▶ **Instructions to follow**: Begin the copy at the line containing "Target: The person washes" in the data below and end it at the line containing "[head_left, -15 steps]", keeping each line exact and leaving out pictures.

▶ **Dataset entries**:
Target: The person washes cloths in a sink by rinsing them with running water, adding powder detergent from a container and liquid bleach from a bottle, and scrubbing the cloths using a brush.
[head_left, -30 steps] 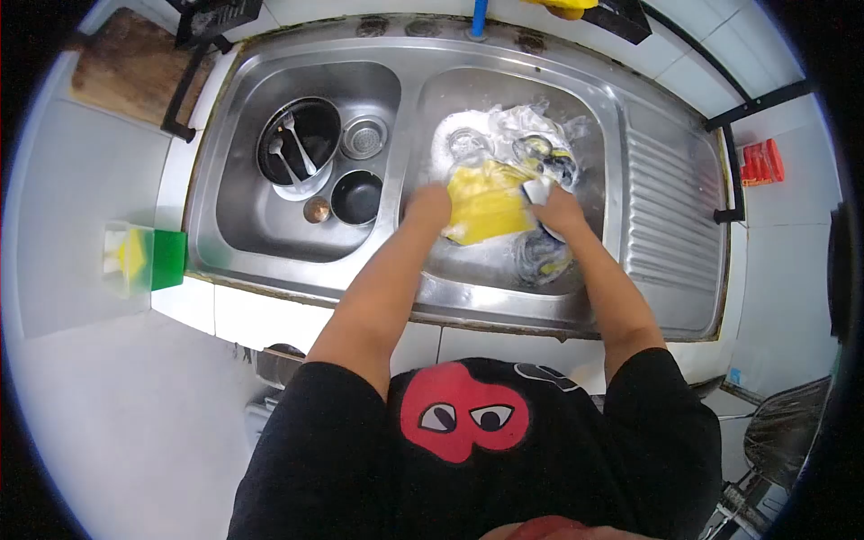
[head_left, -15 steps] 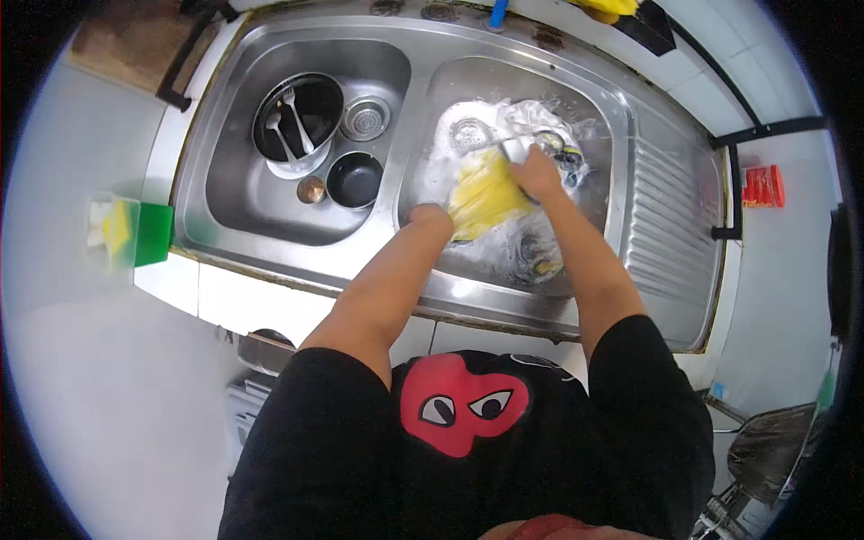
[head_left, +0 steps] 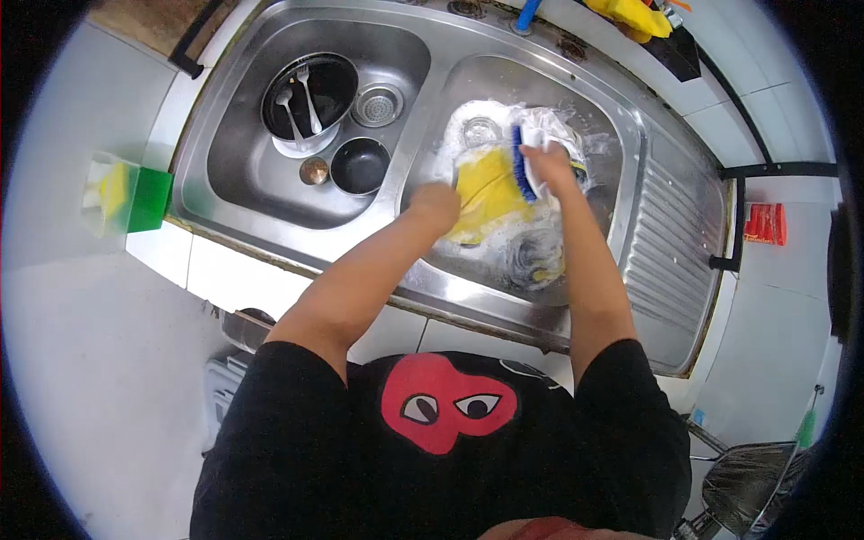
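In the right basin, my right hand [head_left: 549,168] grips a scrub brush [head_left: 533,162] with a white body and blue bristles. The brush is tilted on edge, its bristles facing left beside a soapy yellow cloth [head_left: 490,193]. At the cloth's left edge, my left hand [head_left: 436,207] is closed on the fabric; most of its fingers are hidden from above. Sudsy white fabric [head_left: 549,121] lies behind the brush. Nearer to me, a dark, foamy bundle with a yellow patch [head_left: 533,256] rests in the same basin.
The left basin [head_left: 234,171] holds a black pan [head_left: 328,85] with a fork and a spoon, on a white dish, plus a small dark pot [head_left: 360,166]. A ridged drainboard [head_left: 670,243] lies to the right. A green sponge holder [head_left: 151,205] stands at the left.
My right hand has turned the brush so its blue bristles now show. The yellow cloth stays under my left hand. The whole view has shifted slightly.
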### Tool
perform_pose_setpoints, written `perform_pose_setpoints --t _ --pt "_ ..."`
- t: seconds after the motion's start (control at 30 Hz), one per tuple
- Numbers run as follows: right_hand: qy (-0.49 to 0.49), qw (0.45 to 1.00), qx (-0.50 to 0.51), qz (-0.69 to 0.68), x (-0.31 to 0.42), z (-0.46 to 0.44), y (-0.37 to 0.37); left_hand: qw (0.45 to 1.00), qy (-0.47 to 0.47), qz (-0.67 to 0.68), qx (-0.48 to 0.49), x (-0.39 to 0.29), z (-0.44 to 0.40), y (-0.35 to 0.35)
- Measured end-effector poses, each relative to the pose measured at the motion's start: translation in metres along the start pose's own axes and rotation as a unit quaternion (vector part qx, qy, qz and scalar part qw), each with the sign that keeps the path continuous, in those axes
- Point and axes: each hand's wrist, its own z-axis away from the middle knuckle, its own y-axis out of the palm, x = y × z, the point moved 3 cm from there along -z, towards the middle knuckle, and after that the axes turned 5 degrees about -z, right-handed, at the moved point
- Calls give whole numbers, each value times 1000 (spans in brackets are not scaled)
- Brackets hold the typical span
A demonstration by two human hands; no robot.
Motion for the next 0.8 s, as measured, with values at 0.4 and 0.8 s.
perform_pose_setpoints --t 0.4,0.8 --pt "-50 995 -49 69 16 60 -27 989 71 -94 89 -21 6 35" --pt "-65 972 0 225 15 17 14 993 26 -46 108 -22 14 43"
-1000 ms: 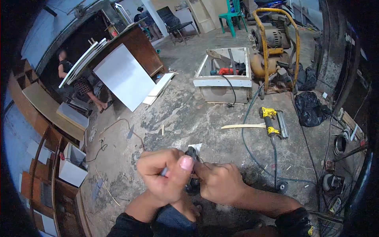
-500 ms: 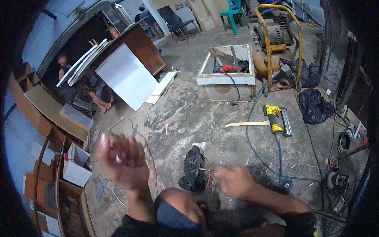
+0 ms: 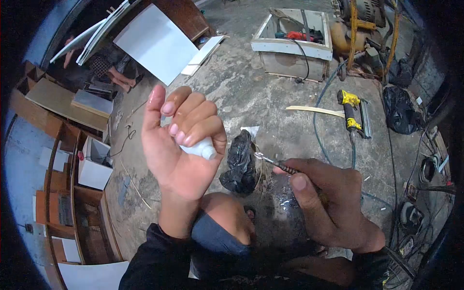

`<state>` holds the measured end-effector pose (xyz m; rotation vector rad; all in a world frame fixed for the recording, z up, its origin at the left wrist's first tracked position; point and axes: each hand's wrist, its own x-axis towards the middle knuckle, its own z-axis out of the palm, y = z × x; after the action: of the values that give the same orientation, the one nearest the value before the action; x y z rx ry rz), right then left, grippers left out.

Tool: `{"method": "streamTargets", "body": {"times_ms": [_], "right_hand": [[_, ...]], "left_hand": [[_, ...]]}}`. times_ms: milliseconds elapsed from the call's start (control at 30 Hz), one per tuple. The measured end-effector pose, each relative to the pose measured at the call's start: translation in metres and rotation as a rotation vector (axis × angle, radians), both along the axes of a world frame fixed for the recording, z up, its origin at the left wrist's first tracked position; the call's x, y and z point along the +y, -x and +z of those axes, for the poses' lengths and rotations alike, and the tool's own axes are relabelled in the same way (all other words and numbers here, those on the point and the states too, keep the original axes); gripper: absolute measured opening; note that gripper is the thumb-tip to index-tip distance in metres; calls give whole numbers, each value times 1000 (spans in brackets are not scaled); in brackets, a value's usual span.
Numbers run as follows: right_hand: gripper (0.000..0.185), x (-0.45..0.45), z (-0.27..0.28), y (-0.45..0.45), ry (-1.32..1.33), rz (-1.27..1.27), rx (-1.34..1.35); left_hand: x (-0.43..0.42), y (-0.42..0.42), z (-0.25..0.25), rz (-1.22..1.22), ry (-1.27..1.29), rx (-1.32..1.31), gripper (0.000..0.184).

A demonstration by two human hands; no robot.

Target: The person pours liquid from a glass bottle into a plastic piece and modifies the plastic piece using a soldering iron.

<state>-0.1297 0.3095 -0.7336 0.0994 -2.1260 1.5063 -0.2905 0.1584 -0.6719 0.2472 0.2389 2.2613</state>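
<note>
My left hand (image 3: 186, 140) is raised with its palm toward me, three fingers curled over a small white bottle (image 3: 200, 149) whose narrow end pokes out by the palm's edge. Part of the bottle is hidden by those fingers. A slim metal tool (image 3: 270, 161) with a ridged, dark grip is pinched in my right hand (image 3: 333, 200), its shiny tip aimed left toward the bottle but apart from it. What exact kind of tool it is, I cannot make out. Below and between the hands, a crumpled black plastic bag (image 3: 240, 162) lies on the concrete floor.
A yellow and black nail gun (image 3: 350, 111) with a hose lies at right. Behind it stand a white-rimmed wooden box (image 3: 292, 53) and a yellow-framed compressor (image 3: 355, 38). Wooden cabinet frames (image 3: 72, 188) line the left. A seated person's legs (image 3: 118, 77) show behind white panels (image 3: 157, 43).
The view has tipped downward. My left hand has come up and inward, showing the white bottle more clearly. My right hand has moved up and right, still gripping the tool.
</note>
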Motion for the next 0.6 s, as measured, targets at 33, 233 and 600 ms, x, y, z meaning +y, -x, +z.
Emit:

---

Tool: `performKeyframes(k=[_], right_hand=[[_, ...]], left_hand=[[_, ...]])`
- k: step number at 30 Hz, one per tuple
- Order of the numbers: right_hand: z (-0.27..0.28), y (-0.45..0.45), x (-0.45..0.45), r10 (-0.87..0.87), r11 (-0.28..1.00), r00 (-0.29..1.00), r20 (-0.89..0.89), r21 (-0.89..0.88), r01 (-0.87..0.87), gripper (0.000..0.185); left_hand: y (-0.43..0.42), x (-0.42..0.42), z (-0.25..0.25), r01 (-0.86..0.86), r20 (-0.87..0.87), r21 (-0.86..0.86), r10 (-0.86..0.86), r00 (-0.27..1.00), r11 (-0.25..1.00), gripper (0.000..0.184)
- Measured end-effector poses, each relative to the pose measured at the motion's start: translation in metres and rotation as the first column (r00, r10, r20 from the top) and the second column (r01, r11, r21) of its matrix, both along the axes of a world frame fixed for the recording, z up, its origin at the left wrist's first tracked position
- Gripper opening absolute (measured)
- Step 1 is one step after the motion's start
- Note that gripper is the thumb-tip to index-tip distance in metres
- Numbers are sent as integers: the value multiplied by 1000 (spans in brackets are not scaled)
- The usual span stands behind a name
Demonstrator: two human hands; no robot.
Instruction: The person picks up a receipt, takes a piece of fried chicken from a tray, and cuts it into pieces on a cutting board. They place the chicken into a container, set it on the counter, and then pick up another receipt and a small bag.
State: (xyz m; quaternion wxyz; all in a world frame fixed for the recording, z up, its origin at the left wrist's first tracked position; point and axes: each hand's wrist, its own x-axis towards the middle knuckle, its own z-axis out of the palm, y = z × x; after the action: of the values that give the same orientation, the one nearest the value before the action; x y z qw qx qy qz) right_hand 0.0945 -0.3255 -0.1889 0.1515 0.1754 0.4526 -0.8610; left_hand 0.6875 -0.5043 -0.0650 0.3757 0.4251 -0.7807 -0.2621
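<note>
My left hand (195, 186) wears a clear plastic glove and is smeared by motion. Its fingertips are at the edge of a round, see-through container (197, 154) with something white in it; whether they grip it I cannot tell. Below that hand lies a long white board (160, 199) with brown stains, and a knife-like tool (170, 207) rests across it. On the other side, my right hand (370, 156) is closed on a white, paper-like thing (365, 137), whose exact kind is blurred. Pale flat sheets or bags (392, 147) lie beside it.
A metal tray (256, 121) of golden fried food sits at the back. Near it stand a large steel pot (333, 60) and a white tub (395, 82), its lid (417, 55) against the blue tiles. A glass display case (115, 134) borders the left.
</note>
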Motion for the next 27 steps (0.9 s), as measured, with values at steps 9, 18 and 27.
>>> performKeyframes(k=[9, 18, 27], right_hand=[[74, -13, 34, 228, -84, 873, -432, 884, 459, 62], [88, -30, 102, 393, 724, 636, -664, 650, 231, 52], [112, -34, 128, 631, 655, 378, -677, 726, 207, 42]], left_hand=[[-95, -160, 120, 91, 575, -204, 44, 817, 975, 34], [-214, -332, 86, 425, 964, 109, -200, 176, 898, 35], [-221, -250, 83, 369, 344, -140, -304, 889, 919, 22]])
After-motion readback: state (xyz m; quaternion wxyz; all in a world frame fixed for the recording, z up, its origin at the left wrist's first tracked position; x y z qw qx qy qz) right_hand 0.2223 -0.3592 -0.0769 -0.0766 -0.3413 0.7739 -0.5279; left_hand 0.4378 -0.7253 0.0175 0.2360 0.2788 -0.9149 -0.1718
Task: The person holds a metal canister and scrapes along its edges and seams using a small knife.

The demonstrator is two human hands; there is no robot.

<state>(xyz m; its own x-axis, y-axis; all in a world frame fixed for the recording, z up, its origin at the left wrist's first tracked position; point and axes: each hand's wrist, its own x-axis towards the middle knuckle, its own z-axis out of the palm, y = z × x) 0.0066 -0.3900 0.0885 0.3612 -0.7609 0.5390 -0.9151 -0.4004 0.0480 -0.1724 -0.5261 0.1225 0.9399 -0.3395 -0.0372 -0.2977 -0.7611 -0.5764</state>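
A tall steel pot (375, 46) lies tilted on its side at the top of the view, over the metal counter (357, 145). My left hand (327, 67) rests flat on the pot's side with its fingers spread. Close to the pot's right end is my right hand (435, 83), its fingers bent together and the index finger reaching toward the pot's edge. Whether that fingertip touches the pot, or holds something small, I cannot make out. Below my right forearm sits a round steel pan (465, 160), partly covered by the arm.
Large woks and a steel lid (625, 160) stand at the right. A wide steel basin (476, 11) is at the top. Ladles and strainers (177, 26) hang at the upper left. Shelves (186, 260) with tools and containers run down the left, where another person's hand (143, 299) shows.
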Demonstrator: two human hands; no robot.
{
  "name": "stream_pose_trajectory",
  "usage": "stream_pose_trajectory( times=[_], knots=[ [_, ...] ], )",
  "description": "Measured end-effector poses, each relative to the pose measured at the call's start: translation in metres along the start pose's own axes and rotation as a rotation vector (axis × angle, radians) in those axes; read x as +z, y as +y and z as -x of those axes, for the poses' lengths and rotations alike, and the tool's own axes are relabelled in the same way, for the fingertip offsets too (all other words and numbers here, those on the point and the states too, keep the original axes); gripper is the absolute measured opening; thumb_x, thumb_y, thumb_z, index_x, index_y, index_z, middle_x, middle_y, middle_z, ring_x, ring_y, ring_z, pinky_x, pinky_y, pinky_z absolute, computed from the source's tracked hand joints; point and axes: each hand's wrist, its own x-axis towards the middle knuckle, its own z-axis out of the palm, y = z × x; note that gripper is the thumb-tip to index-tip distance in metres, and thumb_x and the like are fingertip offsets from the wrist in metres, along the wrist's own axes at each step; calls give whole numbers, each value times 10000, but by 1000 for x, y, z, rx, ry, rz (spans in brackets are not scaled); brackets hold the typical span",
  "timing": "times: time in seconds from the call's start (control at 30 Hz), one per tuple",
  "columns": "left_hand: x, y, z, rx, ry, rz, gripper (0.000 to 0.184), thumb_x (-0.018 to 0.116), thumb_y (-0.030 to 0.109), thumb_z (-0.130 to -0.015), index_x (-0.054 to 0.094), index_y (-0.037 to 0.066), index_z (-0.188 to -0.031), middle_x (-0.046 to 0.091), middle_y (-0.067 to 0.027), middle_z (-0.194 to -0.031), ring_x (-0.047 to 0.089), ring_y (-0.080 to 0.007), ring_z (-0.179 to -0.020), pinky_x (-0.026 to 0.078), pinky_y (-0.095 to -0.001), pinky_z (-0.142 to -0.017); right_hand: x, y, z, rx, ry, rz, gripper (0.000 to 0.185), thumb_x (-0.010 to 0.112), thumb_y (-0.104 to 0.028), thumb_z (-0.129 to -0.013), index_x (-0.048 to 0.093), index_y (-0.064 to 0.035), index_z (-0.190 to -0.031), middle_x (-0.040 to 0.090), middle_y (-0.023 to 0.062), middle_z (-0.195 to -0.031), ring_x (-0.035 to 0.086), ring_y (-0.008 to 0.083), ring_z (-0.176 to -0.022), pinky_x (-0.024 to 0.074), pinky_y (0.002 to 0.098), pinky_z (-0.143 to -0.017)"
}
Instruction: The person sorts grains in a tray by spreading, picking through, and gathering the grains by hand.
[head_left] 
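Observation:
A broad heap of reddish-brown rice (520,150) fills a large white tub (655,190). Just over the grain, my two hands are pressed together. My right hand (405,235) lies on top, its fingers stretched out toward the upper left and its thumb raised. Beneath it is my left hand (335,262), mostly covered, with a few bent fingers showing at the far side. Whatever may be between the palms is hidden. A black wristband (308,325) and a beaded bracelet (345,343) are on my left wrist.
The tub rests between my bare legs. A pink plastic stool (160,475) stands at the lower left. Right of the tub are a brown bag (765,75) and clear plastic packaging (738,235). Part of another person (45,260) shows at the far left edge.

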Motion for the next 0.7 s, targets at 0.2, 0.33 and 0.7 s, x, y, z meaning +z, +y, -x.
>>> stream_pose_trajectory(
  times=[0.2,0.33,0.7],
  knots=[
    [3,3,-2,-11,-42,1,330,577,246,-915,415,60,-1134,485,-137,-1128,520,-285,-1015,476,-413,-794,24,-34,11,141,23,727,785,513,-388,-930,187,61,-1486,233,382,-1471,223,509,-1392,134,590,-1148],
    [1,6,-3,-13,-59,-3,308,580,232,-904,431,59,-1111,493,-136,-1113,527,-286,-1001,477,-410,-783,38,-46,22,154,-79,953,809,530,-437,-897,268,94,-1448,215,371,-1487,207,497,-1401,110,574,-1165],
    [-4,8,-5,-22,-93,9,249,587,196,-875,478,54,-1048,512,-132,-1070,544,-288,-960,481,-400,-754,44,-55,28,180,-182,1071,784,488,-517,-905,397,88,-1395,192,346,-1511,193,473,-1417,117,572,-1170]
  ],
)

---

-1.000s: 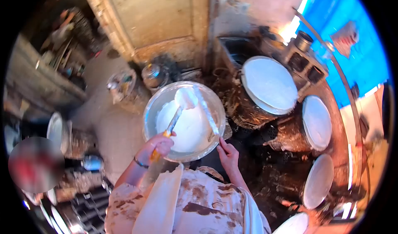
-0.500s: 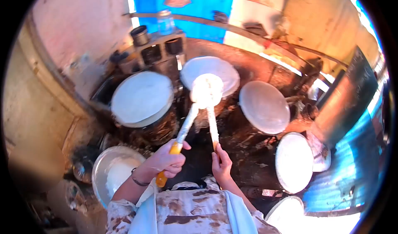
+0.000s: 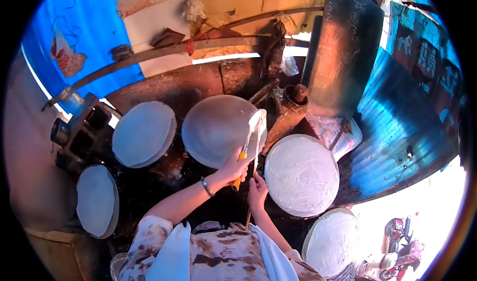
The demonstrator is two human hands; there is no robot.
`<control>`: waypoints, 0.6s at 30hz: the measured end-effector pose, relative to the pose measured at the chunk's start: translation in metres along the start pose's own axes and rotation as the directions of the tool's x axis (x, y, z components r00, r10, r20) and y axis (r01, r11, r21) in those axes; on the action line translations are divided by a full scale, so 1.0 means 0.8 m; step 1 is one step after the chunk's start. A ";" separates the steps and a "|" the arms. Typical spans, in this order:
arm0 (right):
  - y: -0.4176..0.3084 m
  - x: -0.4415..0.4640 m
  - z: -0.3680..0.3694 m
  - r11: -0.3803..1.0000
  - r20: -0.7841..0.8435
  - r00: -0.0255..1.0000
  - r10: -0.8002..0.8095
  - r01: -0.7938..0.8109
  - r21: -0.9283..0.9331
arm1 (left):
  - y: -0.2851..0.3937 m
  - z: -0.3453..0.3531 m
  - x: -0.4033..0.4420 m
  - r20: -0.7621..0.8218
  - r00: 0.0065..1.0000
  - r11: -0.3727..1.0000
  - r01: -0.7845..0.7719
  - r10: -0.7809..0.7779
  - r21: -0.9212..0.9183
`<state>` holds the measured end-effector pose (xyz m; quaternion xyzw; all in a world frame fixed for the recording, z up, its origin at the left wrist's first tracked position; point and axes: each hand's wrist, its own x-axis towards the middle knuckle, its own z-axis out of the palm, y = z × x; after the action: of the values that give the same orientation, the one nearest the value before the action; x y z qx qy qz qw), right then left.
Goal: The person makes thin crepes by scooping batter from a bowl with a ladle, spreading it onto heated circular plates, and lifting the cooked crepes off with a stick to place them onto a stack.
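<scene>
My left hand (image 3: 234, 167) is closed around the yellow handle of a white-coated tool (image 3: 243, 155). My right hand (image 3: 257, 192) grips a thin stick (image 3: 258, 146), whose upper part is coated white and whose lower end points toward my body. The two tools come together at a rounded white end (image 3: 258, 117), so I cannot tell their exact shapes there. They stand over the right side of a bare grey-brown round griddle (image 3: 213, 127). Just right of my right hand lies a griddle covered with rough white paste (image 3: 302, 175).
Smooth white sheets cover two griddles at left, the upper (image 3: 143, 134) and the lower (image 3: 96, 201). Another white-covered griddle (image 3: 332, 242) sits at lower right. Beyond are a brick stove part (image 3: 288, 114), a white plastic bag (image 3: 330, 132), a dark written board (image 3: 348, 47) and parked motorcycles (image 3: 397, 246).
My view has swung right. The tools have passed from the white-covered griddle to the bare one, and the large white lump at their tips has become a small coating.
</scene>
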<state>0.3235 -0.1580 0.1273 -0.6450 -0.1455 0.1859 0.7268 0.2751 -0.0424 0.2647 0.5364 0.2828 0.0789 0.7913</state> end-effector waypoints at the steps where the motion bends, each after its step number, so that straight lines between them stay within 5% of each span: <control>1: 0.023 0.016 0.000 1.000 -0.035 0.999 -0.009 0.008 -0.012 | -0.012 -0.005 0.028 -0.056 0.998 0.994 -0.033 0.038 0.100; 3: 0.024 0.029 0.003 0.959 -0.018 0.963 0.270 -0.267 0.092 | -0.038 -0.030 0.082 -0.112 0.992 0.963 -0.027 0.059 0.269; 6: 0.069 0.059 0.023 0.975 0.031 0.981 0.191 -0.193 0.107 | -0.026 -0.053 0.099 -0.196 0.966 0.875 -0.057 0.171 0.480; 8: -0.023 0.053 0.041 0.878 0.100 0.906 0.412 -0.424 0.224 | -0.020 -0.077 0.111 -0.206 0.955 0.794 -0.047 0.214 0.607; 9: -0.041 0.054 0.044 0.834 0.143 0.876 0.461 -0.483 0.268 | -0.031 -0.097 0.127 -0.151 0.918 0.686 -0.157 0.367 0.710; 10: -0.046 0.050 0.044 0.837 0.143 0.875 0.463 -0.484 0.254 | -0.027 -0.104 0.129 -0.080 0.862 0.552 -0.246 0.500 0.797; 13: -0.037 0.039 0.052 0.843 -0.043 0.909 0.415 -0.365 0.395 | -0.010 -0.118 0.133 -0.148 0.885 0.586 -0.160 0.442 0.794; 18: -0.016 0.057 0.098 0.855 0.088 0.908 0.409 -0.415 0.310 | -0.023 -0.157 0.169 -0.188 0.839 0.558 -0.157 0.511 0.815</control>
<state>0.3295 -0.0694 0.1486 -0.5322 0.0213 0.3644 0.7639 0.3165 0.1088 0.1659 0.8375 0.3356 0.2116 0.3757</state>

▶ **Result of this exercise**:
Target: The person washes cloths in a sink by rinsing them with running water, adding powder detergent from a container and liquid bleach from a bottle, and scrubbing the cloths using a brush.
[head_left, -30 steps] 
[head_left, -15 steps] 

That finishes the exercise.